*** Records to process ***

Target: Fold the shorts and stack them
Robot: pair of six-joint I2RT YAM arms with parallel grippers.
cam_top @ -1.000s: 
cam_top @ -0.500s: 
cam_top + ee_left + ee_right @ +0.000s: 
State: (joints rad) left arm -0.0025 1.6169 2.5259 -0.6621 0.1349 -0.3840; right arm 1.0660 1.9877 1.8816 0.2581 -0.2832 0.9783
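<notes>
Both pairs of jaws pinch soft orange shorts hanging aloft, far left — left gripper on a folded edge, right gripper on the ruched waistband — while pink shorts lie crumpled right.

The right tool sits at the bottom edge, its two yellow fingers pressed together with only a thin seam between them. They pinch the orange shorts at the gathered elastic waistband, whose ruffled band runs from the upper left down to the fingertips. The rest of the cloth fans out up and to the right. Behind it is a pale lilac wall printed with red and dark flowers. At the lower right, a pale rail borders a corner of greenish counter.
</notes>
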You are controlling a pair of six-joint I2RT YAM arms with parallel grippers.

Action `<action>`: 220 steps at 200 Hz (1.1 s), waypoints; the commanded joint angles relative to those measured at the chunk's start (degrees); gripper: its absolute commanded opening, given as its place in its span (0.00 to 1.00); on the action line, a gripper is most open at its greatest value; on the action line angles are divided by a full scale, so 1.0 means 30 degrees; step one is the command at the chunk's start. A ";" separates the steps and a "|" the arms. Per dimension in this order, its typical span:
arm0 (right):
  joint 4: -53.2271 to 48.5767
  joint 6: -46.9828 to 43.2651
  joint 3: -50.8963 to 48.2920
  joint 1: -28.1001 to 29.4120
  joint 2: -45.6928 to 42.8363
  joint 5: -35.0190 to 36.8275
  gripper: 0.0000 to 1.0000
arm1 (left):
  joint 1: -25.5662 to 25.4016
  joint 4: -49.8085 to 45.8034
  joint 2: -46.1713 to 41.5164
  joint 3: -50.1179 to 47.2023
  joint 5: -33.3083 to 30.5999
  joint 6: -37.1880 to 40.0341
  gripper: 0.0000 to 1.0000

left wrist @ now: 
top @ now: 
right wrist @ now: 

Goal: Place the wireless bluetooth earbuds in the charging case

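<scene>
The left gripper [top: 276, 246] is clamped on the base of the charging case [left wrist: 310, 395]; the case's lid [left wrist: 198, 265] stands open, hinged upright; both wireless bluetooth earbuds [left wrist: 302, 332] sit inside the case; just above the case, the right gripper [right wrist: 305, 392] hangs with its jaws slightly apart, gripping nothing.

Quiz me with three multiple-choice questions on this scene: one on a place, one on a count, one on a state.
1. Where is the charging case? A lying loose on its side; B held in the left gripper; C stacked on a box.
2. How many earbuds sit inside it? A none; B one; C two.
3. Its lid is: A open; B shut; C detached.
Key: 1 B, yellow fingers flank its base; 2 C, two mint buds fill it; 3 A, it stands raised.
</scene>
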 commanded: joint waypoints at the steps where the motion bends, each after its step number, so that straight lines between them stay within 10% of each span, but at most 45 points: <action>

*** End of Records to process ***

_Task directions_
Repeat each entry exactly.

_Answer for the task_
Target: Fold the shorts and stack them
Robot: pair of six-joint I2RT YAM arms with parallel grippers.
cam_top @ -1.000s: 
cam_top @ -0.500s: 
cam_top + ee_left + ee_right @ +0.000s: 
State: (joints rad) left arm -0.0025 1.6169 2.5259 -0.6621 0.1349 -0.3840; right arm 1.0660 1.9877 1.8816 0.2581 -0.2832 0.9783
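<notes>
Both pairs of jaws pinch soft orange shorts hanging aloft, far left — left gripper on a folded edge, right gripper on the ruched waistband — while pink shorts lie crumpled right.

The right tool sits at the bottom edge, its two yellow fingers pressed together with only a thin seam between them. They pinch the orange shorts at the gathered elastic waistband, whose ruffled band runs from the upper left down to the fingertips. The rest of the cloth fans out up and to the right. Behind it is a pale lilac wall printed with red and dark flowers. At the lower right, a pale rail borders a corner of greenish counter.
</notes>
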You are controlling a pair of six-joint I2RT YAM arms with parallel grippers.

Action `<action>`: 220 steps at 200 Hz (1.1 s), waypoints; the commanded joint angles relative to those measured at the chunk's start (degrees); gripper: its absolute commanded opening, given as its place in its span (0.00 to 1.00); on the action line, a gripper is most open at its greatest value; on the action line angles are divided by a full scale, so 1.0 means 30 degrees; step one is the command at the chunk's start. A ";" separates the steps and a "|" the arms. Per dimension in this order, its typical span:
arm0 (right):
  joint 4: -53.2271 to 48.5767
  joint 6: -46.9828 to 43.2651
  joint 3: -50.8963 to 48.2920
  joint 1: -28.1001 to 29.4120
  joint 2: -45.6928 to 42.8363
  joint 5: -35.0190 to 36.8275
  gripper: 0.0000 to 1.0000
arm1 (left):
  joint 1: -25.5662 to 25.4016
  joint 4: -49.8085 to 45.8034
  joint 2: -46.1713 to 41.5164
  joint 3: -50.1179 to 47.2023
  joint 5: -33.3083 to 30.5999
  joint 6: -37.1880 to 40.0341
  gripper: 0.0000 to 1.0000

left wrist @ now: 
top @ now: 
right wrist @ now: 

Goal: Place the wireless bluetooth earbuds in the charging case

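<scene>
The left gripper [top: 276, 246] is clamped on the base of the charging case [left wrist: 310, 395]; the case's lid [left wrist: 198, 265] stands open, hinged upright; both wireless bluetooth earbuds [left wrist: 302, 332] sit inside the case; just above the case, the right gripper [right wrist: 305, 392] hangs with its jaws slightly apart, gripping nothing.

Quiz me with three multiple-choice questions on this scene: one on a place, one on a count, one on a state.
1. Where is the charging case? A lying loose on its side; B held in the left gripper; C stacked on a box.
2. How many earbuds sit inside it? A none; B one; C two.
3. Its lid is: A open; B shut; C detached.
Key: 1 B, yellow fingers flank its base; 2 C, two mint buds fill it; 3 A, it stands raised.
</scene>
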 commanded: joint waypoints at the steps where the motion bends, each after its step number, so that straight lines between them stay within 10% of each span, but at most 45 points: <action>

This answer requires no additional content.